• [WHAT YOU WILL DO]
Nothing but an exact repetition of the listing should be returned.

• [THE DATA]
BEGIN

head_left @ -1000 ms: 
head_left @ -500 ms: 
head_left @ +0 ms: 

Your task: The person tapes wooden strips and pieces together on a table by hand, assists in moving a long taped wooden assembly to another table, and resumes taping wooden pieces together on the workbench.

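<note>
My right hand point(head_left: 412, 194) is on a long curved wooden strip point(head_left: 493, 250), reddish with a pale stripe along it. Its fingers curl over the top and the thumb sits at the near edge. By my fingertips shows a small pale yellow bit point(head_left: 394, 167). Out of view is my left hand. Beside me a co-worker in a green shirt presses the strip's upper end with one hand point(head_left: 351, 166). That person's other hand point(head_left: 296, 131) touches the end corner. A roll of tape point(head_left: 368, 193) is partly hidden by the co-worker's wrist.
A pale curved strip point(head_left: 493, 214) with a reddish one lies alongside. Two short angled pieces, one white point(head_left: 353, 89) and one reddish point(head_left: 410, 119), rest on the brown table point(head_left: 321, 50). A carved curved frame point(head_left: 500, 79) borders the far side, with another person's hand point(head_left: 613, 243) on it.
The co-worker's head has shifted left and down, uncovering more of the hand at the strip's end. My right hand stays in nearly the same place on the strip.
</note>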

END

• [ANSWER BELOW]
head_left @ -1000 ms: 
head_left @ -500 ms: 
head_left @ +0 ms: 

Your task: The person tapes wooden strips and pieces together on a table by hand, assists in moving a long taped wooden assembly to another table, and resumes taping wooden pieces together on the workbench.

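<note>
My right hand point(head_left: 412, 194) is on a long curved wooden strip point(head_left: 493, 250), reddish with a pale stripe along it. Its fingers curl over the top and the thumb sits at the near edge. By my fingertips shows a small pale yellow bit point(head_left: 394, 167). Out of view is my left hand. Beside me a co-worker in a green shirt presses the strip's upper end with one hand point(head_left: 351, 166). That person's other hand point(head_left: 296, 131) touches the end corner. A roll of tape point(head_left: 368, 193) is partly hidden by the co-worker's wrist.
A pale curved strip point(head_left: 493, 214) with a reddish one lies alongside. Two short angled pieces, one white point(head_left: 353, 89) and one reddish point(head_left: 410, 119), rest on the brown table point(head_left: 321, 50). A carved curved frame point(head_left: 500, 79) borders the far side, with another person's hand point(head_left: 613, 243) on it.
The co-worker's head has shifted left and down, uncovering more of the hand at the strip's end. My right hand stays in nearly the same place on the strip.
</note>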

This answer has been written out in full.